I installed the Carbonio intake a few days after I had gotten my car. That alone made a huge difference. I can't wait until I can chip it, if I even decide to keep it long enough to warrant it


----------



## cbugrun (Jul 14, 2012)

Second day of driving and my face still looks like the cat that ate the family canary (grinning from ear to ear). Spoke with the APR rep today just to give him feedback and he told me the response will get even better as I continue to drive the car and the tuning gets dial in. Could not be happier with the results. To anyone who is sitting on the fence, go for it!


----------



## drtechy (Jun 3, 2009)

ridgemanron said:


> I 'jumped' on one one of the five pilot program ones they made in their California plant and
> offered up for sale at 20% less than the price regular stock ones would sell for out of their
> Tennessee facility.


 They actually just shipped mine out yesterday, I'll have it by tuesday. Faster than the 3 weeks they told me originally. 



cbugrun said:


> Second day of driving and my face still looks like the cat that ate the family canary (grinning from ear to ear). Spoke with the APR rep today just to give him feedback and he told me the response will get even better as I continue to drive the car and the tuning gets dial in. Could not be happier with the results. To anyone who is sitting on the fence, go for it!

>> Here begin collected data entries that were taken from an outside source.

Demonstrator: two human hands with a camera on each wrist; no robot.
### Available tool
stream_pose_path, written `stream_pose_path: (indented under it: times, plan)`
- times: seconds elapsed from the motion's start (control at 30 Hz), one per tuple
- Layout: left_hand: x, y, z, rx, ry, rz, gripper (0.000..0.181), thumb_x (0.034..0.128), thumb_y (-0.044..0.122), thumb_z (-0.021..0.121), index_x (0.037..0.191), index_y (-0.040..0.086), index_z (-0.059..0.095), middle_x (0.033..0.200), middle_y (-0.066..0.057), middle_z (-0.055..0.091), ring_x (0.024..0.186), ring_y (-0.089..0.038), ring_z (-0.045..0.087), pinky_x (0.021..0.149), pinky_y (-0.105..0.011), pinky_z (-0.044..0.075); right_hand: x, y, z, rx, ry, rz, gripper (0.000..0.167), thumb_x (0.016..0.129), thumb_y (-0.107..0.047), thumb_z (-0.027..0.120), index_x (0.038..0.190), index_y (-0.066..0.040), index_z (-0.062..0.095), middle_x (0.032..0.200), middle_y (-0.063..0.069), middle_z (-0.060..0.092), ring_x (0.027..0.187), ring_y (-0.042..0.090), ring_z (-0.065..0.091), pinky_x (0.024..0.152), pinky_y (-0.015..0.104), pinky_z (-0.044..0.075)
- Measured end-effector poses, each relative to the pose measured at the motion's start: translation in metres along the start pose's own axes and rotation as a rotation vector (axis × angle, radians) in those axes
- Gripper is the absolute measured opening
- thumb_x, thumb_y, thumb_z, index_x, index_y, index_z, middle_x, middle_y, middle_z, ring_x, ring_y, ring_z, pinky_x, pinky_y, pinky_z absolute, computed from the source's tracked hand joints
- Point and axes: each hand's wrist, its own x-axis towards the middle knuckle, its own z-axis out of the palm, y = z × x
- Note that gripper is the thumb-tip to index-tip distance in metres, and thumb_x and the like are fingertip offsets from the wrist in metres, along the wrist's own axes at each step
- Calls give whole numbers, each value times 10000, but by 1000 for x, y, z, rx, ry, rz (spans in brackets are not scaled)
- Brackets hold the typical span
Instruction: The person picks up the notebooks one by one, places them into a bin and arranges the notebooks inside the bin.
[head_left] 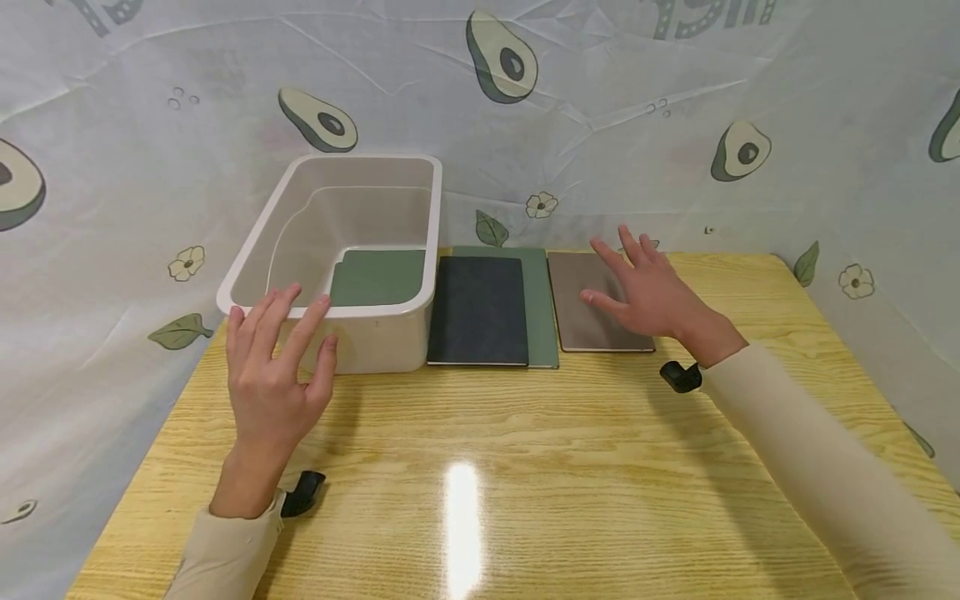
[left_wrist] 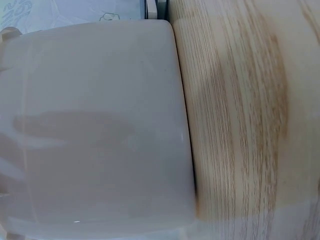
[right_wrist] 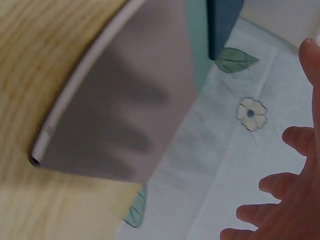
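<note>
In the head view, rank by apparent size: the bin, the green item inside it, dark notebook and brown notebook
Largest: bin
Middle: dark notebook and brown notebook, partly hidden, too alike to rank
Smallest: green item

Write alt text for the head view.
Left hand at the near rim of a pale bin, something flat and green inside; right hand spread over a brown notebook. Between them, a dark notebook overlaps a green notebook.

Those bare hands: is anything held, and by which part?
Nothing: the left hand is open by the cream plastic bin, the right hand above the rectangular brown notebook.
</note>
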Motion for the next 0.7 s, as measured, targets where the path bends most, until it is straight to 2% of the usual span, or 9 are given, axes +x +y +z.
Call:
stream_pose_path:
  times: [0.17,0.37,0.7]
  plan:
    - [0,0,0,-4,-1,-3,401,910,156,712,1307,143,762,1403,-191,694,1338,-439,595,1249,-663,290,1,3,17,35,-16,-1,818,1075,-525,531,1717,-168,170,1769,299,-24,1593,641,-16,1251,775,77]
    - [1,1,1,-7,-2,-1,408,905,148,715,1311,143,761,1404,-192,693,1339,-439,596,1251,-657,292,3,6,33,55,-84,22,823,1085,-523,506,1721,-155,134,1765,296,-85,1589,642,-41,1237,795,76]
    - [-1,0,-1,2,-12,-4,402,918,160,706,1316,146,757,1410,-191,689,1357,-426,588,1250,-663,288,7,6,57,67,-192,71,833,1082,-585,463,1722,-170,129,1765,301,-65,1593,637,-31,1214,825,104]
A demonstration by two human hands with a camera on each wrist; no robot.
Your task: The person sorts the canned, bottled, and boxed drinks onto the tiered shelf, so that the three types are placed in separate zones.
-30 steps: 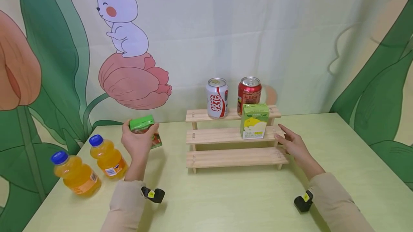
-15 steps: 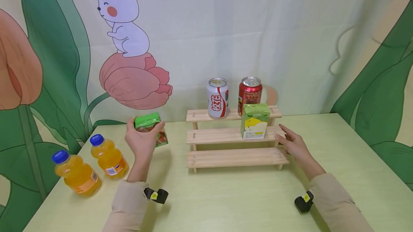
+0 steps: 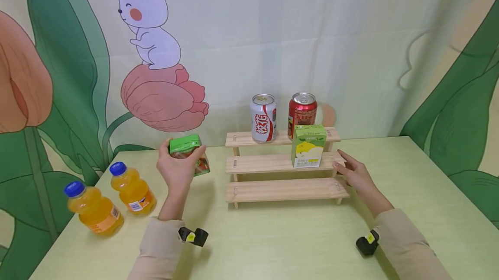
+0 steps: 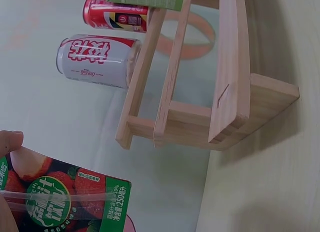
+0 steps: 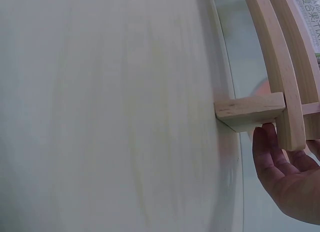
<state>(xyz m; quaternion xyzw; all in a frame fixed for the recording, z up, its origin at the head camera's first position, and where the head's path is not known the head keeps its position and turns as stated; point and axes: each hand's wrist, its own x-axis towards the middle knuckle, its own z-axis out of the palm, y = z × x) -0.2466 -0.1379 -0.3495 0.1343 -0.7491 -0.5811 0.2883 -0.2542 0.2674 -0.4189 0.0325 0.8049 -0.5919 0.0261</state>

 That's great to hear! I got the intake installed last night, and I'm heading for the tune tomorrow!


----------



## Dvdmoviemike (Feb 29, 2012)

Aonarch said:


> C2Motorsports.


 I spoke to them and also looked the site over. No upgrades for the 2.5 2012 Beetle yet. Unless you know or see something I don't. I also don't plan on making something work, it has to be for the 2012 Beetle or nothing.


----------



## Dvdmoviemike (Feb 29, 2012)

*I Stand Corrected*

Yes, we have C2 NA software available for all 2.5 equipped cars up and including 2012 



Chris 

C2 

This was my reply from C2 today.


----------



## Dvdmoviemike (Feb 29, 2012)

*ECU Scheduled*

Just scheduled the 2.5 for a C2 Motorsports ECU on 8 Sep. The closest place is booked thru Labor Day weekend. I know I wont get gains like the 2.0 until someone makes a bolt on turbo but a little performance gain will be worth it.


----------



## cbugrun (Jul 14, 2012)

Here are pictures of the Carbonio carbon fiber cold air intake system and APR badging on the rear trunk lid. Still extremely happy with the results.


----------



## drtechy (Jun 3, 2009)

You thinking about the stage II carbonio piece? It really completes it, here's mine I put in yesterday:


----------



## cbugrun (Jul 14, 2012)

drtechy said:


> You thinking about the stage II carbonio piece? It really completes it, here's mine I put in yesterday:


 
Definitely. I did not realize that was a separate piece until I got home from APR. A bit pricey but definitely makes the engine bay look good and probably gives you a little more performance. Will get it on my next trip to Opelika, Alabama. Love the way yours looks.


----------



## ridgemanron (Sep 27, 2011)

Technically, APR states that to reach Stage II you need to include the 3' downpipe. 
Then you can add another I to your Stage I emblem. I shudder to think of the 
consequences you will be facing if the 'Downpipe Squad from APR' slides under your 
car, after seeing the II on your trunk, and notices that it is the 'stock' downpipe and 
your car cannot be more than a Stage I.


----------



## drtechy (Jun 3, 2009)

ridgemanron said:


> Technically, APR states that to reach Stage II you need to include the 3' downpipe.
> Then you can add another I to your Stage I emblem. I shudder to think of the
> consequences you will be facing if the 'Downpipe Squad from APR' slides under your
> car, after seeing the II on your trunk, and notices that it is the 'stock' downpipe and
> your car cannot be more than a Stage I.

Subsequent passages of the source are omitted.